Sanders: “We should not be the only major country on Earth that does not guarantee healthcare to all of our people as a right of citizenship and we should not be the only major country that does not provide medical and … family and parental leave to all of our families.”
Lincoln Chafee touted his mayoral experience with taxes: “I brought labor peace to my city and kept taxes down.”
Meanwhile, Clinton said she had “specific recommendations about how we’re going to close those loopholes, make it clear that the wealthy will have to pay their fair share, and have a series of tax cuts for middle-class families.”
Jim Webb called for a “national political strategy for our economy … and, by the way, for how you run and manage the most complex bureaucracy in the world, which is the federal government.”
Clinton: “When I think about capitalism, I think about all the small businesses that were started because we have the opportunity and the freedom in our country for people to do that and to make a good living for themselves and their families.”
Martin O’Malley: “What we need is a green energy revolution. We need to move America to a 100 percent clean electric grid by 2050 and create 5 million jobs along the way.”
Candidates O’Malley, Clinton and Sanders all expressed strong support for raising the minimum wage.
Sanders: “In my view what we need to do is create millions of jobs by rebuilding our crumbling infrastructure—raise the minimum wage to $15 an hour.”
Clinton: “At the center of my campaign is how we’re going to raise wages. Yes, of course, raise the minimum wage, but we have to do so much more, including finding ways so that companies share profits with the workers who helped to make them.”

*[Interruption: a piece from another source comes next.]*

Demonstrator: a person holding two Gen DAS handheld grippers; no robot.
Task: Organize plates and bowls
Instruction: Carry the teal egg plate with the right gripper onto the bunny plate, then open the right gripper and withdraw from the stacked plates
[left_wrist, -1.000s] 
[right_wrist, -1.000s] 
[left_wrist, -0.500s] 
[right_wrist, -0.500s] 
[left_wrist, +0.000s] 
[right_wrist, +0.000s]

O’Malley, Clinton and Sanders also vouched for implementing paid medical and family leave.
O’Malley: “My wife, Katie, is here with our four kids. And, man, that was a juggle when we had little kids and keeping jobs and moving forward. We would be a stronger nation economically if we had paid family leave.”
Sanders: “You see every other major country saying to moms that, when you have a baby, we’re not gonna separate you from your newborn baby, because we are going to have medical and family paid leave, like every other country on Earth.”
Clinton: “I believe in equal pay for equal work for women, but I also believe it’s about time we had paid family leave for American families and join the rest of the world.”
*Note: This news coverage does not equate to an endorsement of any candidate by NFIB.